Home Business NewsIrwin Mitchell: Farmers and family firms warned over ‘dry’ tax bills from 2026 IHT changes

Irwin Mitchell: Farmers and family firms warned over ‘dry’ tax bills from 2026 IHT changes

16th Mar 26 10:09 am

Lawyers are advising farmers and family business owners to review their wills and succession plans in light of significant inheritance tax changes set to take effect in 2026.

They warn that some families could encounter a “dry” tax charge—an obligation to pay taxes without receiving the underlying asset or any sale proceeds.

Legal experts from Irwin Mitchell have highlighted that these reforms may also raise the likelihood of disputes between surviving business partners and family members if succession arrangements are not updated.

Starting on 6 April 2026, full relief on Agricultural Property Relief (APR) and Business Property Relief (BPR) will be limited to a combined total of £2.5 million per estate.

Any qualifying value above this threshold will be eligible for only 50% relief, instead of the current 100% exemption.

This change means that estates holding valuable farms or family businesses could face significantly higher inheritance tax liabilities.

While the government will allow inheritance tax to be paid in instalments over 10 years for qualifying agricultural and business properties, lawyers caution that the tax bill will ultimately fall on the estate.

This situation could result in a “dry” tax charge, particularly when existing shareholder or partnership agreements automatically transfer ownership of the business to a surviving co-owner. As a result, the deceased’s family may be left without ownership, shares, or proceeds to cover the tax.

Irwin Mitchell emphasises the urgency for families to review their wills, shareholder agreements, partnership deeds, and succession structures to ensure that their assets and tax liabilities are aligned before the new rules are implemented. Without proper planning, families could face substantial tax bills without receiving any direct financial benefit from the business or farm.

James Laycock, a partner and specialist in resolving disputes around wills, estates and trusts at Irwin Mitchell, said:

“Many farming and business families still assume the enterprise will pass tax‑free but under the new cap, that won’t always be true.

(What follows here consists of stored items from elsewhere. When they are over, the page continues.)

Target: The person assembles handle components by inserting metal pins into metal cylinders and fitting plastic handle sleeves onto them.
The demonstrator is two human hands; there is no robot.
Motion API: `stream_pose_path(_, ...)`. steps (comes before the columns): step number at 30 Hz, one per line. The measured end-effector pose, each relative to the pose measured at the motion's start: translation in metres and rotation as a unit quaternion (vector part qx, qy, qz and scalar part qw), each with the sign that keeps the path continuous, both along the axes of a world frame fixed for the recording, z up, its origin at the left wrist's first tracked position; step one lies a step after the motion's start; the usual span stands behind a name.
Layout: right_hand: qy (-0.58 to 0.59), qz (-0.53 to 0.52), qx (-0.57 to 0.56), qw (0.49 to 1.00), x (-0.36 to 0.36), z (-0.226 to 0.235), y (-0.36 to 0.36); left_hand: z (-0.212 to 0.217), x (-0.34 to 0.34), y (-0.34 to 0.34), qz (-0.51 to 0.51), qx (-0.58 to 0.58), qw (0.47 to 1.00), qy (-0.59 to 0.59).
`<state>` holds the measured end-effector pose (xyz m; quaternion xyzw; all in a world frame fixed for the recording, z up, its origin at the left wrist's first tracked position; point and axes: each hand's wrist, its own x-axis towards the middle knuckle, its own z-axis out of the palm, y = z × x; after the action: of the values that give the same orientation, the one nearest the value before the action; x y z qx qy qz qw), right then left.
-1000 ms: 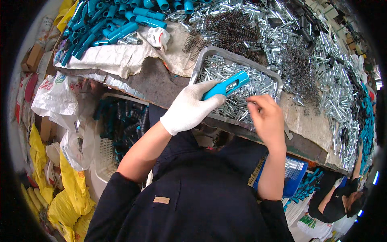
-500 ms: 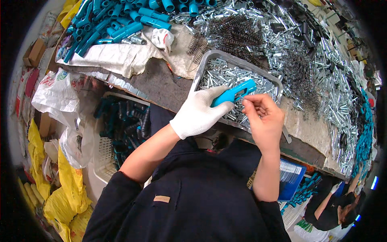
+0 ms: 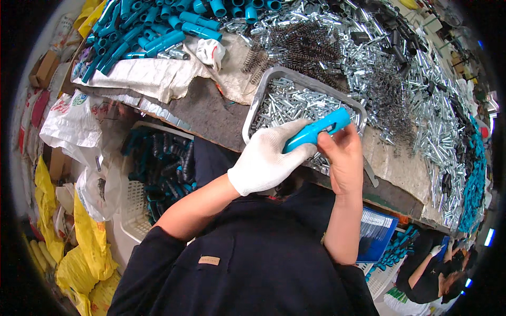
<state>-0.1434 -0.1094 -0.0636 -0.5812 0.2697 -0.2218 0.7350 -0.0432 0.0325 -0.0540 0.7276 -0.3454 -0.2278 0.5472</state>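
A blue-green slotted tube (image 3: 310, 134) is held at a slant over a grey tray (image 3: 254, 100). My left hand (image 3: 266, 159), in a white knitted glove, is closed round its lower end. My bare right hand (image 3: 343, 160) grips the upper end, thumb by the slot and fingers curled behind. Something metallic shows inside the slot, too small to name. Many small silver metal pins (image 3: 290, 102) fill the tray below. If a small part is between my right fingers, the tube and thumb hide it.
Springs (image 3: 300, 50) and loose metal parts (image 3: 443, 152) are heaped beyond the tray. More blue-green tubes (image 3: 163, 42) lie far left. A white crate (image 3: 133, 210) of black and blue-green pieces stands below the bench. Another person (image 3: 435, 271) works at lower right.
The tube has moved slightly right and its slot has turned. My right hand has gone from pinching beside the slot to holding the tube's upper end.
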Motion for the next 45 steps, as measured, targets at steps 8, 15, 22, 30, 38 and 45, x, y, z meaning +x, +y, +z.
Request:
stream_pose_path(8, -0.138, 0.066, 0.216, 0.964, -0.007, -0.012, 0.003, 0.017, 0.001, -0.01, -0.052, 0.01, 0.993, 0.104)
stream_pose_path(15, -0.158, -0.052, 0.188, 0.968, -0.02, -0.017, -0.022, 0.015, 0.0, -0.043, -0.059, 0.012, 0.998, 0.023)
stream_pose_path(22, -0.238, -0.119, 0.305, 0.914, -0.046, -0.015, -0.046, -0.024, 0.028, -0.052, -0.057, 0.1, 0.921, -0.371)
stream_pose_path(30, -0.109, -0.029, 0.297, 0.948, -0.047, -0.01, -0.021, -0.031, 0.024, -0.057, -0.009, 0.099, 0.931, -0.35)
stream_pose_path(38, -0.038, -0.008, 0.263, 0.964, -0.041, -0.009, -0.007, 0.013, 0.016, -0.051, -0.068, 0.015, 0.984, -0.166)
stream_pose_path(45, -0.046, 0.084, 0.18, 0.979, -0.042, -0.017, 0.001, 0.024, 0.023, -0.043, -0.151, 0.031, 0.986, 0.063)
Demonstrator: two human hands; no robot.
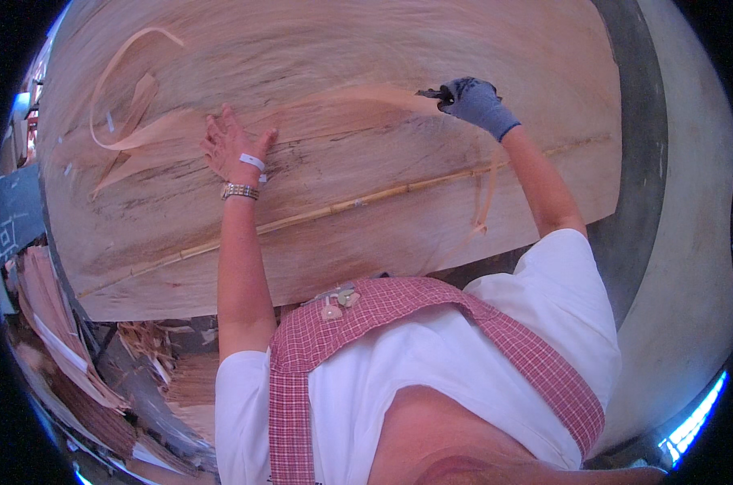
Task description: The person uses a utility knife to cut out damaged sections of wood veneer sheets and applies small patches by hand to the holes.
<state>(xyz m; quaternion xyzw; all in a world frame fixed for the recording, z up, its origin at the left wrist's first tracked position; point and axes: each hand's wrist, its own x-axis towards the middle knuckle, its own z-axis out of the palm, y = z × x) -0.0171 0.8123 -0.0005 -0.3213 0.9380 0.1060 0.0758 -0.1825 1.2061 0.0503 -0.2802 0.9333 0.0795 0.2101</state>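
Note:
A large, thin wood veneer sheet (342, 48) covers the work table. My left hand (235, 152), bare with a metal-banded watch and a white band at the wrist, lies flat on it, fingers spread. Beneath and beside that hand runs a paler veneer strip (358, 99), stretching toward my right hand (473, 103). A grey-blue glove with dark fingertips covers the right hand, closed around a small dark hand tool (429, 94) whose tip points left at the strip. The glove hides most of the tool, so its exact kind cannot be told.
Nearer me, a long thin bamboo-like stick (342, 207) lies slantwise across the sheet. A curled strip (100, 93) rests at far left; another thin strip (488, 194) hangs below my right hand. Stacked veneer (55, 315) and scraps (148, 343) fill the lower left.

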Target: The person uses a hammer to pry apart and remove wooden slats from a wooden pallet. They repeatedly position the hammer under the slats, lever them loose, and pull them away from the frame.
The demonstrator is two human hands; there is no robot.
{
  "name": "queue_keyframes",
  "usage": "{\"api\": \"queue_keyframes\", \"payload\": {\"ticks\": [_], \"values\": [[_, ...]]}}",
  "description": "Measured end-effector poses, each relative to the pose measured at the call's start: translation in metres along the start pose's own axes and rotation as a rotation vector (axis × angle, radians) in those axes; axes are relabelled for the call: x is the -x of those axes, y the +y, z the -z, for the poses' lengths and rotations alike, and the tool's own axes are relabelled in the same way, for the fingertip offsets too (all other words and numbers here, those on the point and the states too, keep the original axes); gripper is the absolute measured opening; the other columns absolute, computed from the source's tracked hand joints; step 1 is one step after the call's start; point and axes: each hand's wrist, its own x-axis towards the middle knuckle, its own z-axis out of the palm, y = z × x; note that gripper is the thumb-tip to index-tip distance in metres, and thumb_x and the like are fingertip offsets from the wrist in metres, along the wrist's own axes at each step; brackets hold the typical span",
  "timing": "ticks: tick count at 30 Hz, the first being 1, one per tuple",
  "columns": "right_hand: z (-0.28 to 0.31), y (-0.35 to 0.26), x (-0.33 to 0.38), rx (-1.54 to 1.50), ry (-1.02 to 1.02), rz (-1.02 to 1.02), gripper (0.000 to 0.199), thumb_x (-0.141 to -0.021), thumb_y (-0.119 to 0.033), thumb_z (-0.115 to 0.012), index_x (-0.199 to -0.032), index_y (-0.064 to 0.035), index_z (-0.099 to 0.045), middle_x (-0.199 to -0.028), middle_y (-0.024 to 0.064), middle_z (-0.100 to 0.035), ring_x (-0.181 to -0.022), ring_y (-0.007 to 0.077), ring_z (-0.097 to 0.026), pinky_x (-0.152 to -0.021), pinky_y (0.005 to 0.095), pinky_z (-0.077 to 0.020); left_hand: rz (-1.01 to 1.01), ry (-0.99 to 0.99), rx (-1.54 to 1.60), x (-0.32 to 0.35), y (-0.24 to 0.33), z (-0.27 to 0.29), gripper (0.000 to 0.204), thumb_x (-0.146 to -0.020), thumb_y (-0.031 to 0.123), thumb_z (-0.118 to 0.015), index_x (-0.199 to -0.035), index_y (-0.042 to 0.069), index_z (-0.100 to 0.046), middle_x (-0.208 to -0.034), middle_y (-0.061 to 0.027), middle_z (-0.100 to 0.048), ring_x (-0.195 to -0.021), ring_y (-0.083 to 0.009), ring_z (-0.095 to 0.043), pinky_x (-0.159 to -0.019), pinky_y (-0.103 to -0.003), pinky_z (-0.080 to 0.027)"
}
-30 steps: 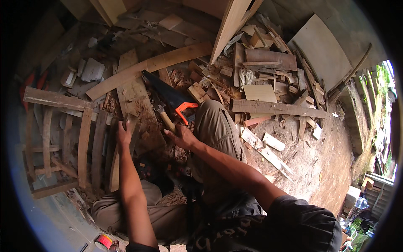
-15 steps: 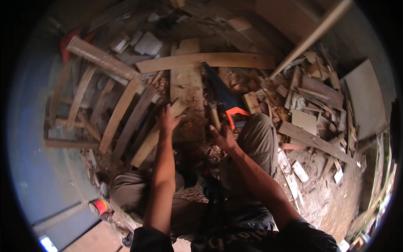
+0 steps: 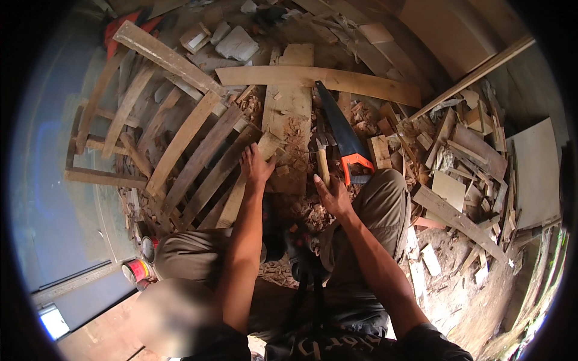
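A pale wooden board [image 3: 233, 206] lies slanted in front of me, its far end on a wider plank [image 3: 288, 108]. My left hand [image 3: 257, 168] is closed over that board near its far end, fingers on one side and thumb on the other. A hammer [image 3: 323, 163] with a wooden handle lies right of the plank, its head pointing away. At the handle's near end is my right hand [image 3: 335, 197], thumb and fingers apart on either side; no firm grip shows. Just beyond lies a handsaw [image 3: 341, 123] with a dark blade and orange handle.
A slatted wooden frame [image 3: 138, 105] stands at the left beside a blue-grey panel [image 3: 60, 198]. A long board [image 3: 325, 77] lies crosswise ahead. Scrap wood [image 3: 463, 162] is heaped at the right. Paint cans [image 3: 136, 271] stand by my left knee.
The view has shifted, so most things sit further right. The pale board has swung slightly with my left hand on it. My right hand has come a little further up beside the hammer handle.
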Motion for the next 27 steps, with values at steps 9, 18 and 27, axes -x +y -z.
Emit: {"api": "queue_keyframes", "payload": {"ticks": [9, 18, 27], "values": [[-0.01, 0.018, -0.005, -0.139, 0.027, -0.006, 0.039, -0.1, -0.041, -0.063, -0.095, -0.0029, -0.057, -0.064, -0.0011, -0.051, -0.052, 0.0095, -0.049, -0.048, 0.03, -0.0404, -0.17, 0.027, 0.088, -0.001, -0.001, -0.017, 0.092, -0.081, 0.07, -0.067, -0.143, 0.006, -0.047, -0.137, -0.0211, -0.056, -0.126, -0.039, -0.054, -0.107, -0.051, -0.041], [0.004, 0.0, -0.015, 0.006, 0.014, -0.107, 0.059, -0.097, -0.055, -0.06, -0.096, 0.0035, -0.063, -0.069, 0.0162, -0.062, -0.064, 0.0286, -0.062, -0.062, 0.044, -0.0495, -0.227, 0.044, 0.17, -0.001, -0.002, -0.015, 0.092, -0.079, 0.07, -0.068, -0.145, 0.01, -0.046, -0.141, -0.02, -0.053, -0.123, -0.0434, -0.057, -0.097, -0.055, -0.049], [-0.002, 0.047, -0.03, 0.207, 0.099, -0.037, 0.042, -0.092, -0.036, -0.067, -0.103, 0.0044, -0.063, -0.084, 0.0241, -0.067, -0.086, 0.0435, -0.068, -0.074, 0.0504, -0.0514, -0.18, -0.008, 0.026, -0.002, 0.006, -0.008, 0.091, -0.084, 0.069, -0.065, -0.147, 0.006, -0.044, -0.145, -0.0259, -0.049, -0.128, -0.0435, -0.054, -0.098, -0.052, -0.051]]}}
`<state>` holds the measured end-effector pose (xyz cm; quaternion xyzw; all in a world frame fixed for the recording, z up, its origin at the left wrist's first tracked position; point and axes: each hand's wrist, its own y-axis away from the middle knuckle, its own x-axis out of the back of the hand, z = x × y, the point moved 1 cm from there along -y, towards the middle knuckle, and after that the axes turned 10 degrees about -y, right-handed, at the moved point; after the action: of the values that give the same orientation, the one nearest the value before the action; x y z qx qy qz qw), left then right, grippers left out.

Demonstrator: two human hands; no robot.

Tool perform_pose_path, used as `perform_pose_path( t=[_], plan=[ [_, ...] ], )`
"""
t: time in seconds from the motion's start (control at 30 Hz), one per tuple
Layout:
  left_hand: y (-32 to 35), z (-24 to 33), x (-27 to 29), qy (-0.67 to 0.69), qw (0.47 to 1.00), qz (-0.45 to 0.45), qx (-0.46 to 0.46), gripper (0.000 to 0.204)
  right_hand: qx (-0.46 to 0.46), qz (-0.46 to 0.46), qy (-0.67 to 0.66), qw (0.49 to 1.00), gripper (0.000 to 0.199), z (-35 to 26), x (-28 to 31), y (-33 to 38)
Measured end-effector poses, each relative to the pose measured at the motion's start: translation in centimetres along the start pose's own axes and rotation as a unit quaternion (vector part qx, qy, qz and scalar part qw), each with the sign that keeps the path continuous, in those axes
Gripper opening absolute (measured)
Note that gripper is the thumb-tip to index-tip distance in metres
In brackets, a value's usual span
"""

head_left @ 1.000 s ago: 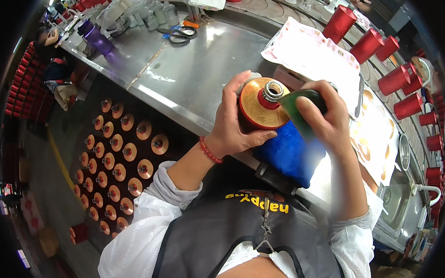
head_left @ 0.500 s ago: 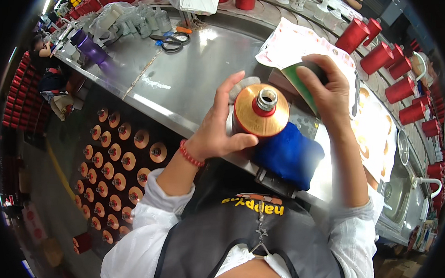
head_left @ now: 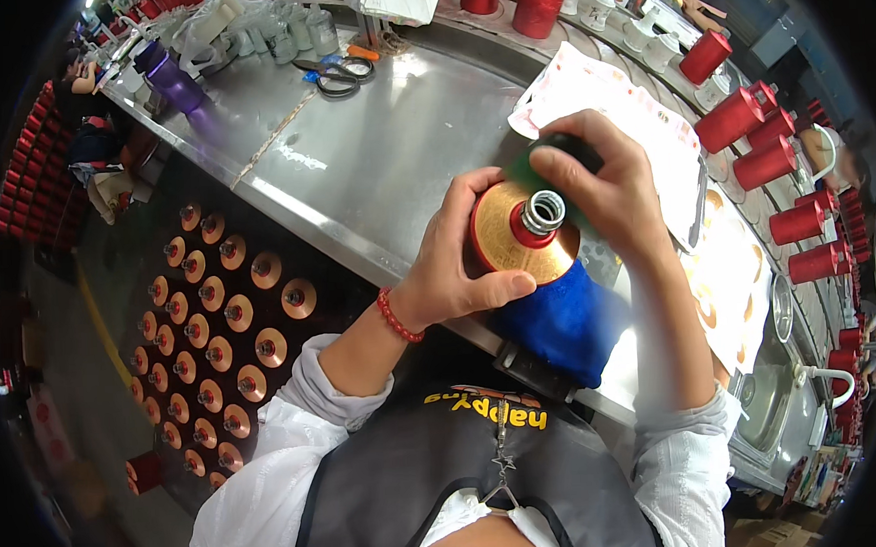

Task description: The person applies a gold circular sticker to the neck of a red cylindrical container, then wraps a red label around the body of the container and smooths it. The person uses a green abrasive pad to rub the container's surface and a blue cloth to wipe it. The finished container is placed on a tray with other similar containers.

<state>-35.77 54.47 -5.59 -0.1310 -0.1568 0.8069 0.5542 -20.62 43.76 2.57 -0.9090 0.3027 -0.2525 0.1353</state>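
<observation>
Clasping bottle (head_left: 504, 227) neck-up in left hand (head_left: 450, 278); pinching green scraper (head_left: 522, 171) in right hand (head_left: 605, 183), at bottle's far edge, can't tell contact.

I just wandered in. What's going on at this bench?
A person is holding a gold-topped red bottle in the left hand, its open neck facing the camera. The right hand grips a green-and-black tool by the bottle's far edge; blur hides whether they touch. A blue cushion-like thing sits just below. Similar bottles stand in rows at lower left, and scissors lie on the metal bench.
</observation>
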Motion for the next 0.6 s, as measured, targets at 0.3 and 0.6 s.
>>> perform_pose_path(
  t=[0.3,0.6],
  plan=[
    [0.2,-0.4,2.1,0.017,0.997,-0.056,0.046,0.096,-0.057,0.065,-0.081,0.993,0.02,1.2,1.0,-0.5],
    [-0.1,-0.8,1.1,0.014,0.997,-0.067,0.038,0.096,-0.031,-0.026,-0.026,0.999,0.02,1.1,-0.5,-1.4]
  ],
)
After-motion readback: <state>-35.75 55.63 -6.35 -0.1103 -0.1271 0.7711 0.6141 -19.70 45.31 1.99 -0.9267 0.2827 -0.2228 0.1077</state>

“Where shareholder or partnership agreements transfer the business to a co‑owner on death, the estate may carry the IHT bill even though the family doesn’t inherit the asset. That’s the classic ‘dry’ tax scenario – risks are avoidable with the right planning.

“Where a Will leaves a farming business to one part of the family and other cash assets to the non-farming family, the non-farmers could end up paying the IHT, reducing or extinguishing their part of the estate.

“This might give rise to an increase in will disputes in the coming years brought by disappointed beneficiaries who find themselves with a much smaller inheritance than expected from the deceased.”